▶ TASK DETAILS:
Below are the records; copy each line in which "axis" can be found.

Stored entries:
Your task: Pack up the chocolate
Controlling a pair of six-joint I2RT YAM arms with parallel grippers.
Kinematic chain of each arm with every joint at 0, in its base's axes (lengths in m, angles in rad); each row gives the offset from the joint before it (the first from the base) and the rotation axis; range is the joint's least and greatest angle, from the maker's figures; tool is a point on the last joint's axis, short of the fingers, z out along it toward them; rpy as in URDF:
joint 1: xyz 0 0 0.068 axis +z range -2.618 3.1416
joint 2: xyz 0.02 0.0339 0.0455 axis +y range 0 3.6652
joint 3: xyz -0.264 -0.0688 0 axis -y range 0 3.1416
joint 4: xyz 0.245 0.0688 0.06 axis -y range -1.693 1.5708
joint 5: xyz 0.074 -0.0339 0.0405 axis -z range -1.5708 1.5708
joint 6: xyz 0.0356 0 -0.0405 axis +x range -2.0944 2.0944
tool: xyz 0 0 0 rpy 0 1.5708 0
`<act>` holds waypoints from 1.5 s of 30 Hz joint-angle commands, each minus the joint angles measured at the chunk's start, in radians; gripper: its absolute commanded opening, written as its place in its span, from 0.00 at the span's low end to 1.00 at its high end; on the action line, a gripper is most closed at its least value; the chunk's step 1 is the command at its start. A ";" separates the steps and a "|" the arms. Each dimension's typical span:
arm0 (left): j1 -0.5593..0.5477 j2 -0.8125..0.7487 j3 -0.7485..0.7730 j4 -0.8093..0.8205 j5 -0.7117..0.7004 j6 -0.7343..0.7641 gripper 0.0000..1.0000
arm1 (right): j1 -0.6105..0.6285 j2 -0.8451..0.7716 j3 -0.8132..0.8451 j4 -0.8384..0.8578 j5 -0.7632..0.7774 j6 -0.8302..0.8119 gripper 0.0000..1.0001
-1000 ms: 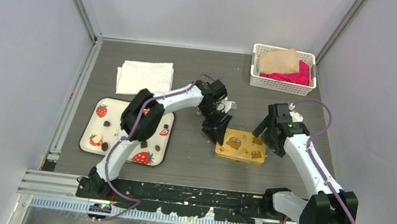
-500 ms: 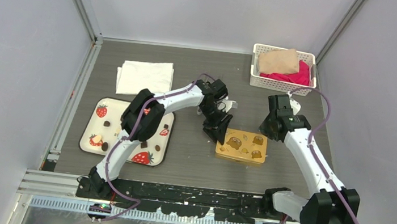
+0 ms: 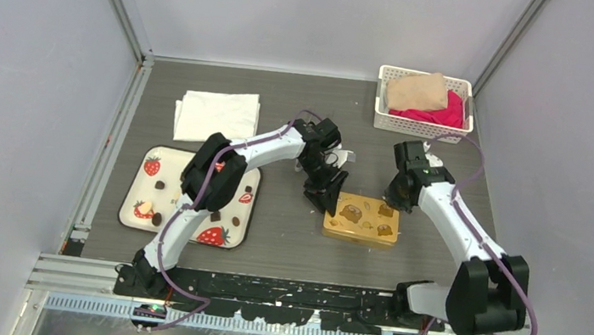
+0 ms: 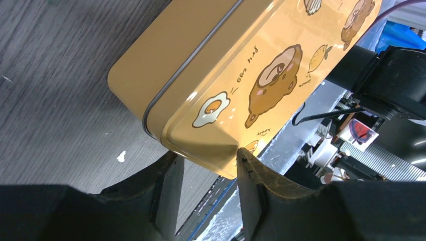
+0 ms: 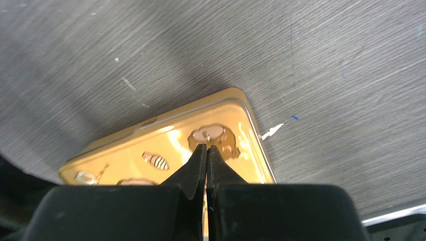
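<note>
— Starting overhead: where is the chocolate (image 3: 161,185)?

— I see small dark brown pieces and one cream piece scattered on the white rectangular tray printed with red strawberries (image 3: 137,191), at the left of the dark grey table (image 3: 285,239). The golden-yellow rectangular tin (image 3: 363,225) lies well apart from it, right of centre, with its lid on. My left gripper (image 3: 323,195) is at the tin's left corner and my right gripper (image 3: 397,198) is over its far right corner. At the back are a folded white napkin (image 3: 216,115) and a white slotted basket (image 3: 421,128) holding pink and beige cloths.

— And the left wrist camera?

— The tin (image 4: 226,65) fills the view, with bear, fried-egg and lemon drawings on the lid. Its near corner sits between my two fingers (image 4: 168,196). Both touch it, so the left gripper (image 4: 206,193) is pinching that corner. No chocolate shows here.

— The right wrist?

— The right gripper (image 5: 206,150) has its fingers pressed flat together, holding nothing. The tips point at a bear drawing near the corner of the tin (image 5: 150,143). I cannot tell whether they touch the lid. Bare table surrounds the tin.
</note>
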 commanded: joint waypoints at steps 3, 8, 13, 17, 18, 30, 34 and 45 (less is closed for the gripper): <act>0.000 0.003 0.046 0.006 0.017 0.001 0.44 | 0.005 -0.169 0.066 -0.119 -0.025 0.002 0.01; 0.000 0.003 0.043 0.005 0.017 0.000 0.44 | 0.014 -0.258 -0.042 -0.222 -0.065 0.111 0.01; 0.000 0.003 0.037 0.006 0.015 0.001 0.44 | 0.031 -0.179 -0.213 -0.225 -0.058 0.243 0.01; -0.001 0.000 0.036 -0.002 0.013 0.008 0.44 | 0.032 -0.107 -0.213 -0.234 -0.031 0.254 0.01; -0.001 -0.003 0.035 -0.005 0.012 0.010 0.44 | 0.034 -0.125 -0.188 -0.245 -0.017 0.252 0.01; 0.001 -0.085 0.096 -0.099 -0.116 0.067 0.52 | 0.033 -0.214 0.047 -0.250 0.081 0.162 0.01; 0.010 -0.138 0.122 -0.185 -0.279 0.119 0.73 | 0.031 -0.235 0.098 -0.202 0.128 0.094 0.30; 0.045 -0.373 0.101 -0.232 -0.736 0.146 0.86 | 0.012 -0.245 0.369 -0.065 0.377 -0.063 0.73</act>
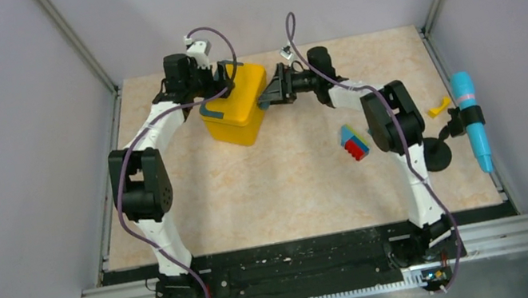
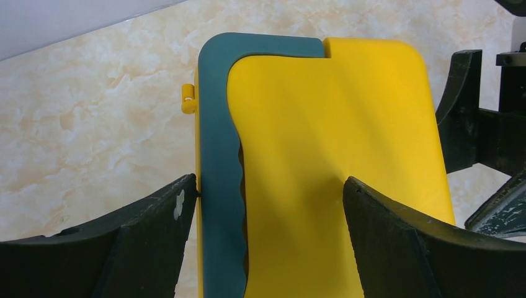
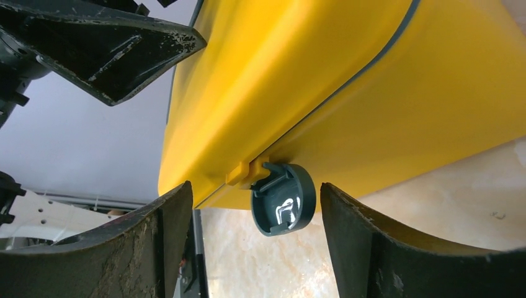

▶ RESULT OF THIS EXERCISE:
Kinematic chain of each arm with every joint at 0, in its base's axes (lengths in m, angles in rad); each row gives the offset from the joint before it (the first from the base) and the rotation axis; range is the joint's least and greatest angle, from the maker's figures; tool is a point on the last joint's axis, short of the fingers, z out along it toward them; rpy as in URDF:
joint 1: xyz 0 0 0.068 axis +z range -2.618 3.1416
joint 2: xyz 0.02 0.0339 0.0455 axis +y range 0 3.6652
joint 3: xyz -0.264 -0.0688 0 axis -y range 0 3.1416
joint 4: xyz 0.245 0.0688 0.06 axis -y range -1.693 1.5708
joint 5: xyz 0.074 -0.0339 0.0405 axis -z range -1.5708 1.5708
joint 6: xyz 0.0356 0 -0.0405 axis +x range -2.0944 2.0944

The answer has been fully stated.